The spike in playing time allowed Moten to showcase what Jackson and running backs coach Matt MacPherson have taught him in practice all year: to trust his instincts and ingrained playbook knowledge and commit all of his energy to using his natural skills.

“When you know what you’re doing, you can play fast, and his best aspect is his speed,” Jackson said. “When he’s out there and he’s thinking, he’s not fast, and therefore it takes away the best part of his game. I’ve tried to really help him with the mental things, where he needs to go, his reads, so he can be out there not thinking and just playing.”

Moten certainly has speed. At Burroughs, Moten was a state champion in track, running the 100-meter dash — longer than the length of a football field — in a Missouri-best 10.58 seconds.

So when he arrived in Evanston, he knew how to run and carry a football but not as much about the rest of the running back position’s responsibilities.

“A lot of things that I’ve been focusing on deal with pass protection and route running,” Moten said. “(Coach MacPherson is) definitely right when he says, ‘If you can do everything right, not just running the ball, that’s what makes the big difference.’”

Fitzgerald said that Moten is now “starting to come on” in those regards, and he’s seeing more playing time as a result.

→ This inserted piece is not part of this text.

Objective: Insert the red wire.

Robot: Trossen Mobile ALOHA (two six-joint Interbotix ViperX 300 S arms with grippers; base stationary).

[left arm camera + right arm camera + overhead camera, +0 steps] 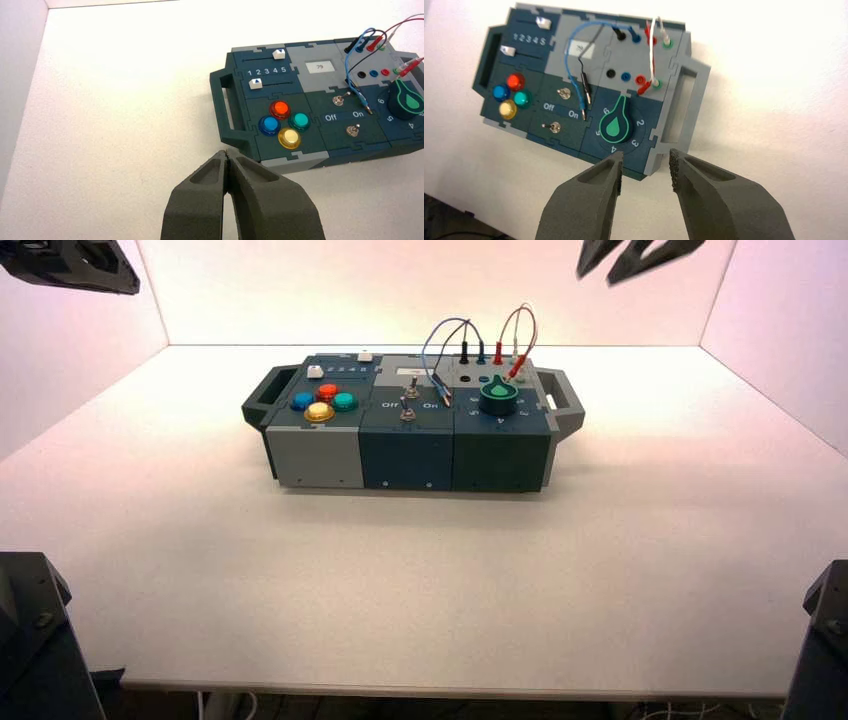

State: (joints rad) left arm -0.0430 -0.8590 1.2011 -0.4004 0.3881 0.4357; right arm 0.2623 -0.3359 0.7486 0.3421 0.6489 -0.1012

Against Purdue, 13 of Moten’s 16 carries came after halftime, and he displayed his versatility using his speed to break two of them for more than 25 yards, shedding tackles or overpowering defenders to gain extra yards on several more and patiently waiting for blocking lanes to develop on others. He said the steady workload allowed him to develop a rhythm, and it showed.

Another 119-yard eruption is unlikely this weekend: Minnesota’s run defense ranks 22nd in the nation, and Jackson remains the Cats’ undisputed No. 1 back.

But in Moten, NU now has a reliable and explosive change-of-pace option to turn to when needed.

And come 2018, when Jackson graduates and leaves a void in the depth chart, the Cats will have Moten waiting in the wings, ready to fill a great predecessor’s massive shoes once again.

“John has taken advantage of that opportunity here as the season’s gone along, and I think not only has that been helpful for us … in the here-and-now, but it’s (also) going to help us in the long term,” Fitzgerald said. “He’s got a bright future ahead of him, no question.”